→ **What needs to be done**
What you return should match the data word for word, minus the images.
____ Provided material
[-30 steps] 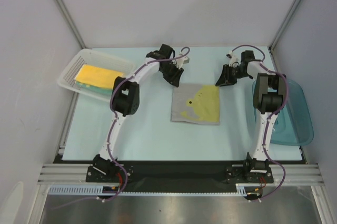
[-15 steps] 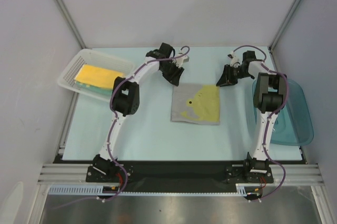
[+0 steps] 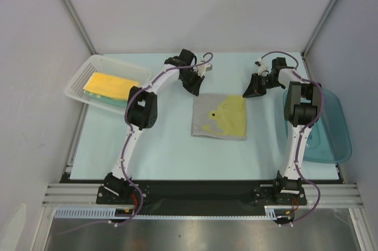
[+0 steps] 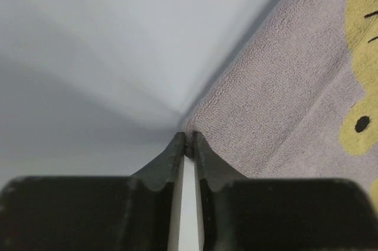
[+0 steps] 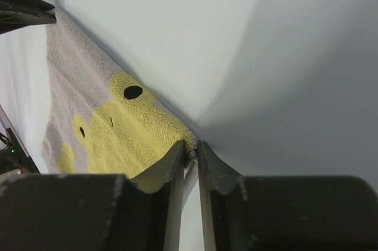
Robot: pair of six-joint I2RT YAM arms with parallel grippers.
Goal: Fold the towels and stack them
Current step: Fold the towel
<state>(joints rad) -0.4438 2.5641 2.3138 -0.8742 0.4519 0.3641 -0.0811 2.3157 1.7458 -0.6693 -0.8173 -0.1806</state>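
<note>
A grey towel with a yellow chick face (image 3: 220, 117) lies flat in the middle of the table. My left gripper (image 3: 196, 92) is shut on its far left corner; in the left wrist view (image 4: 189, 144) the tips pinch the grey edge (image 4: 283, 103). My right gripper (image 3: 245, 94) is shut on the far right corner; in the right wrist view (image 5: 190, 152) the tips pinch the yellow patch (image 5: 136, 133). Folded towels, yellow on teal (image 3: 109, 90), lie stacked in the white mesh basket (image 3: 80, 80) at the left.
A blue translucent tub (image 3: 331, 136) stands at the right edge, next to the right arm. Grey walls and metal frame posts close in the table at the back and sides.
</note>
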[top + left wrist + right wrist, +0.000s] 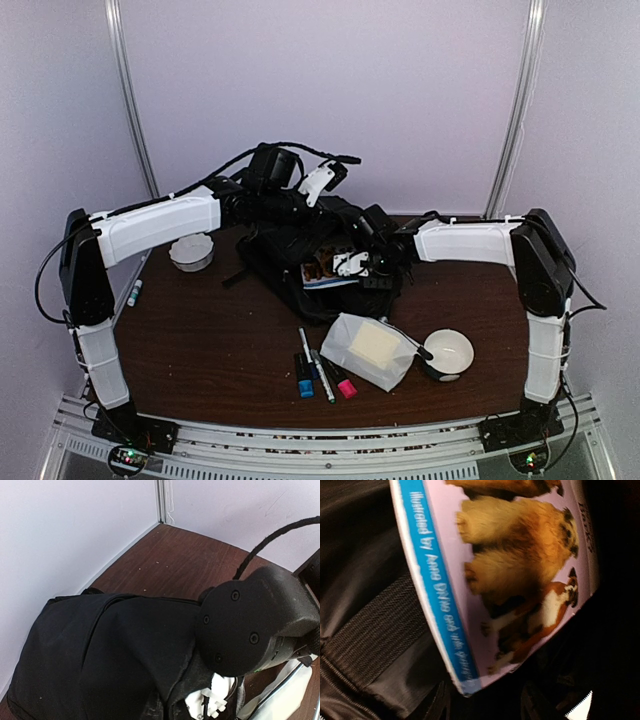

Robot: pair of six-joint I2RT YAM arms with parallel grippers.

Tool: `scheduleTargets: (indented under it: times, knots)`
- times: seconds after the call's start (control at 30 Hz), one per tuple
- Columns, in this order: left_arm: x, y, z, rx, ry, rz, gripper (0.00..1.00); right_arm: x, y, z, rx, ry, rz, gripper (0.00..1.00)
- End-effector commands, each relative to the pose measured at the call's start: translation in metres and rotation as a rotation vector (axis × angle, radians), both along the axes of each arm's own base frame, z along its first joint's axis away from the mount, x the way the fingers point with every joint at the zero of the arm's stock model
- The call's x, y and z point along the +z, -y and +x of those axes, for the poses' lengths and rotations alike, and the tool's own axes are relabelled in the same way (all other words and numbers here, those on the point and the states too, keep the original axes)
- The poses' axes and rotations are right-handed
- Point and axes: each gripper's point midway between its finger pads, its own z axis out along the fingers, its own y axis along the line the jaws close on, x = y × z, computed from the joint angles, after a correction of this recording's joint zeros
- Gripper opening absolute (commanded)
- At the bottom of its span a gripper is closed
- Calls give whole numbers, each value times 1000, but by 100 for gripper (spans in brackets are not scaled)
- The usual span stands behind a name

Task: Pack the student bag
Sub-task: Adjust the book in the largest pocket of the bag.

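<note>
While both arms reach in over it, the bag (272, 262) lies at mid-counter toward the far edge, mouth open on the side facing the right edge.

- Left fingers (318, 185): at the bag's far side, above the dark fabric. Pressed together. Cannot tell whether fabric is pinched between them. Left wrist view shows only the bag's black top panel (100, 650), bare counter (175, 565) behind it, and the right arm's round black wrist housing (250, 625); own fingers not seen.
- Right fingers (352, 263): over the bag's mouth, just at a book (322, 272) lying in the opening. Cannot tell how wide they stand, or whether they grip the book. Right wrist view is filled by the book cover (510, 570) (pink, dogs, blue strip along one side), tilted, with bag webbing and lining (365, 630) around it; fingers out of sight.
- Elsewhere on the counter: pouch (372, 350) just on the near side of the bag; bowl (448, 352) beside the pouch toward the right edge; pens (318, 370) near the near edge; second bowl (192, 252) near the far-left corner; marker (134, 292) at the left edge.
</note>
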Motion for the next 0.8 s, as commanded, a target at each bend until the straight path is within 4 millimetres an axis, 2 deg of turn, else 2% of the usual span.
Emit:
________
→ **Solved problem**
[-30 steps] 
[-15 steps] 
[+0 steps] 
[+0 steps] 
[+0 steps] 
Robot: pair of six-joint I2RT YAM arms with parallel grippers.
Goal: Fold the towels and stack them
Current step: Fold the towel
<state>(joints rad) -0.4438 2.5641 2.3138 -0.8742 0.4519 0.3641 -0.0811 2.3157 1.7458 -0.6693 -0.8173 -0.1806</state>
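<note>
A grey towel with a yellow chick face (image 3: 220, 117) lies flat in the middle of the table. My left gripper (image 3: 196, 92) is shut on its far left corner; in the left wrist view (image 4: 189, 144) the tips pinch the grey edge (image 4: 283, 103). My right gripper (image 3: 245, 94) is shut on the far right corner; in the right wrist view (image 5: 190, 152) the tips pinch the yellow patch (image 5: 136, 133). Folded towels, yellow on teal (image 3: 109, 90), lie stacked in the white mesh basket (image 3: 80, 80) at the left.
A blue translucent tub (image 3: 331, 136) stands at the right edge, next to the right arm. Grey walls and metal frame posts close in the table at the back and sides.
</note>
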[top + left wrist + right wrist, +0.000s] 

Robot: pair of six-joint I2RT YAM arms with parallel grippers.

Tool: `scheduleTargets: (indented under it: times, knots)`
- times: seconds after the call's start (control at 30 Hz), one per tuple
- Columns, in this order: left_arm: x, y, z, rx, ry, rz, gripper (0.00..1.00); right_arm: x, y, z, rx, ry, rz, gripper (0.00..1.00)
- End-effector commands, each relative to the pose measured at the call's start: translation in metres and rotation as a rotation vector (axis × angle, radians), both along the axes of each arm's own base frame, z along its first joint's axis away from the mount, x the way the fingers point with every joint at the zero of the arm's stock model
- The call's x, y and z point along the +z, -y and +x of those axes, for the poses' lengths and rotations alike, and the tool's own axes are relabelled in the same way (all other words and numbers here, those on the point and the states too, keep the original axes)
- The poses' axes and rotations are right-handed
- Point and axes: each gripper's point midway between its finger pads, its own z axis out along the fingers, its own y axis along the line the jaws close on, x = y × z, computed from the joint angles, after a correction of this recording's joint zeros
- Gripper opening absolute (commanded)
- At the bottom of its span a gripper is closed
- Calls give whole numbers, each value times 1000, but by 100 for gripper (spans in brackets are not scaled)
- The usual span stands behind a name

Task: Pack the student bag
Sub-task: Adjust the book in the largest pocket of the bag.

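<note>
While both arms reach in over it, the bag (272, 262) lies at mid-counter toward the far edge, mouth open on the side facing the right edge.

- Left fingers (318, 185): at the bag's far side, above the dark fabric. Pressed together. Cannot tell whether fabric is pinched between them. Left wrist view shows only the bag's black top panel (100, 650), bare counter (175, 565) behind it, and the right arm's round black wrist housing (250, 625); own fingers not seen.
- Right fingers (352, 263): over the bag's mouth, just at a book (322, 272) lying in the opening. Cannot tell how wide they stand, or whether they grip the book. Right wrist view is filled by the book cover (510, 570) (pink, dogs, blue strip along one side), tilted, with bag webbing and lining (365, 630) around it; fingers out of sight.
- Elsewhere on the counter: pouch (372, 350) just on the near side of the bag; bowl (448, 352) beside the pouch toward the right edge; pens (318, 370) near the near edge; second bowl (192, 252) near the far-left corner; marker (134, 292) at the left edge.
</note>
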Motion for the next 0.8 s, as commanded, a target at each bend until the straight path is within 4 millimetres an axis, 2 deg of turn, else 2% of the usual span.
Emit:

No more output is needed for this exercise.